▶ [What needs to be done]
In the data that follows, every line containing the word "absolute" should be returned.

▶ [Dataset excerpts]
————

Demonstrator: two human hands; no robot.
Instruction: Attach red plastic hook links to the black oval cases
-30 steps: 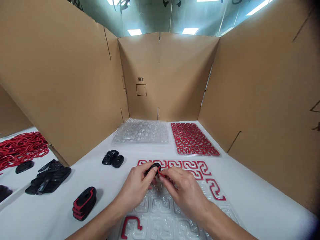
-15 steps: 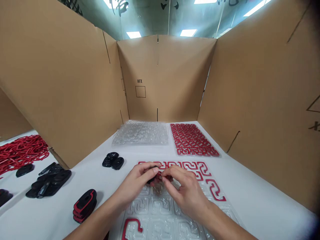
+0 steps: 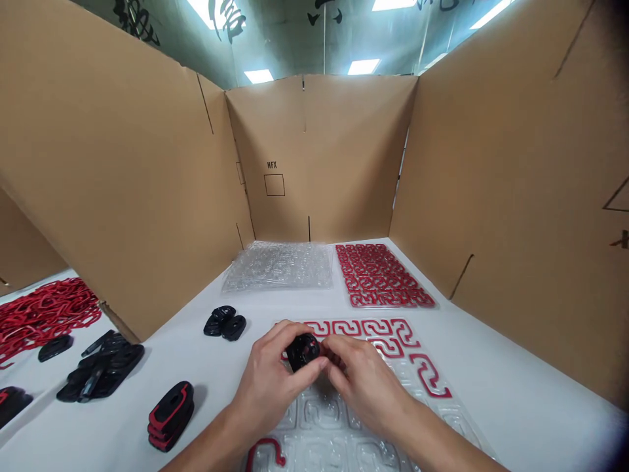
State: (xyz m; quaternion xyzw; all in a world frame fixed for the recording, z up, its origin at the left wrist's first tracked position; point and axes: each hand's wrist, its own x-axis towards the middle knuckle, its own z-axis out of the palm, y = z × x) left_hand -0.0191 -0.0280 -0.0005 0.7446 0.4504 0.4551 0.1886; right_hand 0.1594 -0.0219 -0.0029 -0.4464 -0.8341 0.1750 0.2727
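Observation:
A glossy black oval plastic part (image 3: 303,351) is gripped between the thumb and fingers of my left hand (image 3: 275,367). It is turned with one face toward the right, and a little red shows on it. My right hand (image 3: 366,373) is closed in a pinch against the part's right side; what its fingertips hold is hidden. Below both hands lies a clear plastic tray (image 3: 324,414) with moulded recesses. Red curved strips (image 3: 377,327) fill recesses along its far edge and right side, and a loose red strip (image 3: 268,444) lies at its near left.
Left of my hands stand stacked black parts with red strips (image 3: 171,416) and several plain black parts (image 3: 225,323). Clear trays (image 3: 280,265) and a filled red-strip tray (image 3: 383,275) lie behind. Cardboard walls (image 3: 344,157) enclose the table; red strips (image 3: 49,311) pile up far left.
The black part has been turned so that its face shows more, between my hands. My left hand is more upright around it, and my right hand stays pinched beside it. The view has shifted slightly.

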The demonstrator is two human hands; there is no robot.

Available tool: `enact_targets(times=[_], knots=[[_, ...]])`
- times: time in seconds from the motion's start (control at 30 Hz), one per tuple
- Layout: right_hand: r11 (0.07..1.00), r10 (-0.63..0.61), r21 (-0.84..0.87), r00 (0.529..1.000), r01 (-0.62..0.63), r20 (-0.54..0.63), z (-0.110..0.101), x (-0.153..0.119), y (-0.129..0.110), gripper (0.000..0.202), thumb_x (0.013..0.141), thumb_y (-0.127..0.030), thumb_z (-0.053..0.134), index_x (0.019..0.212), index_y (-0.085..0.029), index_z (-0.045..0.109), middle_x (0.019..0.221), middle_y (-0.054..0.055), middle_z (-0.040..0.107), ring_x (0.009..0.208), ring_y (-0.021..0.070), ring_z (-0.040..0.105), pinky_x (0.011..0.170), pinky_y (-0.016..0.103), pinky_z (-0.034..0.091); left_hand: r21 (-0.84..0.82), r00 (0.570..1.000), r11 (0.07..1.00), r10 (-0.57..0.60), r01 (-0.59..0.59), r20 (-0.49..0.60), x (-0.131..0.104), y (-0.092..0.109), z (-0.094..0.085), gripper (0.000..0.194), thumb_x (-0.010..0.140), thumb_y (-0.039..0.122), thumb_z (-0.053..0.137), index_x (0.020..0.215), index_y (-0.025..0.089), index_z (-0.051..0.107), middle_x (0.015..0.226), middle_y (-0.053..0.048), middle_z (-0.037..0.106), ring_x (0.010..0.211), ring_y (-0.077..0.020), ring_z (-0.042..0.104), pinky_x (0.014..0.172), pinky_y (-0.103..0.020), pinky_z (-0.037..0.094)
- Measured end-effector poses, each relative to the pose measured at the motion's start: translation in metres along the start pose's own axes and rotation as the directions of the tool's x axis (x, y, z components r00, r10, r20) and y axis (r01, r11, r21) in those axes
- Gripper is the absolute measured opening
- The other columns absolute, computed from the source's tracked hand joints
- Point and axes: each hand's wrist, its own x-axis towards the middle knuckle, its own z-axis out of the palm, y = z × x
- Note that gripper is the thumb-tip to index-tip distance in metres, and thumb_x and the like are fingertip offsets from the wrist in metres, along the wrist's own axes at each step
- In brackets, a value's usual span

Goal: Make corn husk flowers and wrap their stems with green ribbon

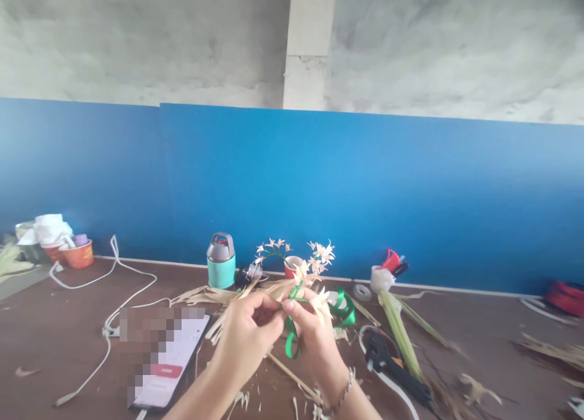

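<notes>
Both hands meet over the table, closed around a handmade flower stem wrapped in green. My right hand (314, 326) pinches it between thumb and fingers, just below a pale star-shaped flower (322, 306). Another pale flower (300, 271) tops the green part. My left hand (255, 326) has its fingertips pinched at the stem's lower part, which is mostly hidden. A green ribbon (292, 342) loops down between the hands, and more green ribbon (347, 310) curls behind my right hand. Beyond them, finished pale flowers (323, 254) rise around a red and white cup (292, 265).
A phone (173, 365) lies left beside a white cable (109, 323). A teal container (221, 268) stands behind dried husk strips (210, 295). On the right are a black glue gun (396, 368), green husks (399, 332) and a tape roll (362, 293). A blue partition (365, 195) borders the table.
</notes>
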Motion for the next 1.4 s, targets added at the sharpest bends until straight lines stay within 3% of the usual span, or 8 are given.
enact_targets(times=[0.2, 0.43, 0.57, 0.7, 0.83, 0.97, 1.17, 1.4], knots=[[0.997, -0.062, 0.054, 0.998, 0.061, 0.024, 0.005, -0.002, 0.0, 0.021, 0.054, -0.026, 0.081, 0.063, -0.019, 0.064, 0.065, 0.0, 0.061, 0.063, 0.0163, 0.056, 0.067, 0.031, 0.047, 0.149, 0.953, 0.966, 0.237, -0.21, -0.19, -0.01, -0.004, 0.006, 0.004, 0.068, 0.018, 0.065, 0.068, 0.022, 0.066, 0.055, 0.002, 0.058, 0.049, -0.0141, 0.05, 0.051, -0.024, 0.037], [0.996, -0.029, 0.087, 0.998, 0.034, -0.054, 0.006, -0.004, 0.005, 0.022, 0.054, -0.026, 0.083, 0.066, -0.018, 0.066, 0.065, 0.0, 0.062, 0.066, 0.0165, 0.056, 0.07, 0.031, 0.046, 0.276, 0.878, 0.885, 0.435, -0.376, -0.2, -0.012, -0.008, 0.005, 0.011, 0.071, 0.017, 0.064, 0.062, 0.023, 0.064, 0.058, 0.0, 0.061, 0.052, -0.0144, 0.051, 0.055, -0.024, 0.037], [0.998, -0.034, 0.052, 0.998, 0.037, -0.048, 0.006, -0.004, 0.006, 0.021, 0.056, -0.026, 0.082, 0.066, -0.017, 0.066, 0.063, 0.001, 0.063, 0.062, 0.0164, 0.056, 0.066, 0.03, 0.046, 0.187, 0.937, 0.951, 0.283, -0.247, -0.202, -0.01, -0.005, 0.006, 0.015, 0.07, 0.02, 0.064, 0.056, 0.022, 0.058, 0.052, 0.002, 0.055, 0.048, -0.0131, 0.048, 0.051, -0.024, 0.036], [0.999, 0.002, 0.046, 1.0, -0.001, -0.03, 0.002, -0.002, 0.005, 0.022, 0.058, -0.026, 0.081, 0.071, -0.016, 0.067, 0.066, 0.002, 0.065, 0.064, 0.0178, 0.058, 0.067, 0.031, 0.047, -0.122, 0.999, 0.992, -0.011, 0.005, -0.045, -0.004, 0.002, 0.006, 0.022, 0.066, 0.025, 0.065, 0.051, 0.02, 0.05, 0.043, 0.006, 0.044, 0.042, -0.0096, 0.037, 0.045, -0.022, 0.029], [1.0, 0.014, 0.014, 0.982, -0.017, 0.189, -0.002, 0.001, -0.005, 0.019, 0.061, -0.026, 0.078, 0.076, -0.017, 0.071, 0.074, 0.003, 0.068, 0.073, 0.0202, 0.061, 0.071, 0.031, 0.047, -0.43, 0.973, 0.874, -0.179, 0.224, 0.144, 0.001, 0.004, 0.002, 0.026, 0.06, 0.027, 0.071, 0.054, 0.019, 0.046, 0.045, 0.009, 0.041, 0.042, -0.0055, 0.027, 0.043, -0.019, 0.02], [1.0, -0.021, 0.013, 0.955, 0.017, 0.297, -0.001, 0.002, -0.01, 0.009, 0.063, -0.023, 0.076, 0.068, -0.017, 0.072, 0.07, 0.003, 0.068, 0.068, 0.0179, 0.06, 0.069, 0.029, 0.046, -0.492, 0.938, 0.804, -0.23, 0.333, 0.26, 0.002, 0.005, -0.001, 0.029, 0.057, 0.024, 0.071, 0.054, 0.02, 0.043, 0.046, 0.01, 0.04, 0.041, -0.0041, 0.022, 0.041, -0.019, 0.016], [1.0, -0.022, 0.014, 0.994, 0.02, 0.104, 0.004, 0.0, 0.002, 0.011, 0.061, -0.022, 0.079, 0.064, -0.015, 0.071, 0.062, 0.001, 0.065, 0.057, 0.0135, 0.054, 0.059, 0.026, 0.045, -0.079, 0.997, 0.994, -0.071, 0.072, 0.024, 0.0, 0.005, 0.002, 0.019, 0.062, 0.019, 0.064, 0.049, 0.019, 0.049, 0.045, 0.006, 0.047, 0.044, -0.0083, 0.04, 0.044, -0.02, 0.031], [0.995, -0.08, 0.062, 0.996, 0.078, 0.036, 0.006, -0.002, 0.007, 0.012, 0.064, -0.021, 0.078, 0.061, -0.016, 0.067, 0.061, -0.001, 0.06, 0.057, 0.0123, 0.05, 0.061, 0.027, 0.044, 0.34, 0.95, 0.908, 0.295, -0.243, -0.107, -0.007, -0.007, 0.006, 0.012, 0.075, 0.019, 0.056, 0.063, 0.019, 0.059, 0.055, 0.002, 0.062, 0.049, -0.0133, 0.056, 0.049, -0.023, 0.041]])
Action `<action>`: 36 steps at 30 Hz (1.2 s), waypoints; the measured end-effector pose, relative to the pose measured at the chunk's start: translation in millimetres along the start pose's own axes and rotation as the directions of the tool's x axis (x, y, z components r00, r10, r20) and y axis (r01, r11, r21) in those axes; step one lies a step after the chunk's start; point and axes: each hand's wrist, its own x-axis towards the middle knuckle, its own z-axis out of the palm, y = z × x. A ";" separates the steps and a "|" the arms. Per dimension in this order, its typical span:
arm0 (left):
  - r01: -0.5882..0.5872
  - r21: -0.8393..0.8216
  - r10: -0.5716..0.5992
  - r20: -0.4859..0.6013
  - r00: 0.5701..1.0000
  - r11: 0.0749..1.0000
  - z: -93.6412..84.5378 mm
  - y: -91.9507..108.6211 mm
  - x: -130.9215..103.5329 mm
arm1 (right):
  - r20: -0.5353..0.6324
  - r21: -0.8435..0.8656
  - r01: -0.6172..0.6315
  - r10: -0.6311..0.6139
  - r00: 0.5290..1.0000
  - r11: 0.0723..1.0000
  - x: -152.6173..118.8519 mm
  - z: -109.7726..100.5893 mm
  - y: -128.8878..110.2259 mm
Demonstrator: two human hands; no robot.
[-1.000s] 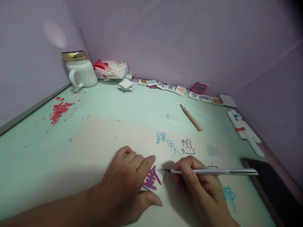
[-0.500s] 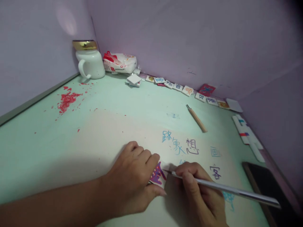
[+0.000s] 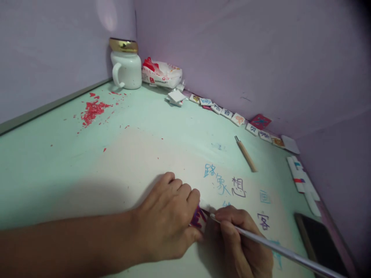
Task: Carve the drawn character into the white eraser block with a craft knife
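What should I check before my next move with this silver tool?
1. Small tile steadied by the left hand: ok.
2. Silver tool held in the right hand: ok.
3. Left fingers well away from the tool's tip: not ok, it points in between forefinger and thumb.
4. Tip touching the tile: cannot tell.
5. Wooden-handled tool clear of both hands: ok.
6. Red shavings clear of both hands: ok.

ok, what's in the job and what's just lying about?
In the job: purple-marked tile under left hand, slim silver tool in right hand.

Seemingly lying about: lidded mug, packet, red scraps, wooden-handled tool, white markers, black slab, tile row.
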 end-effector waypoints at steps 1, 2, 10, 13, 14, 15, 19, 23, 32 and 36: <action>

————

▶ [Written answer]
- Gripper is the absolute measured opening
- The other columns absolute, computed from the source's tracked hand joints

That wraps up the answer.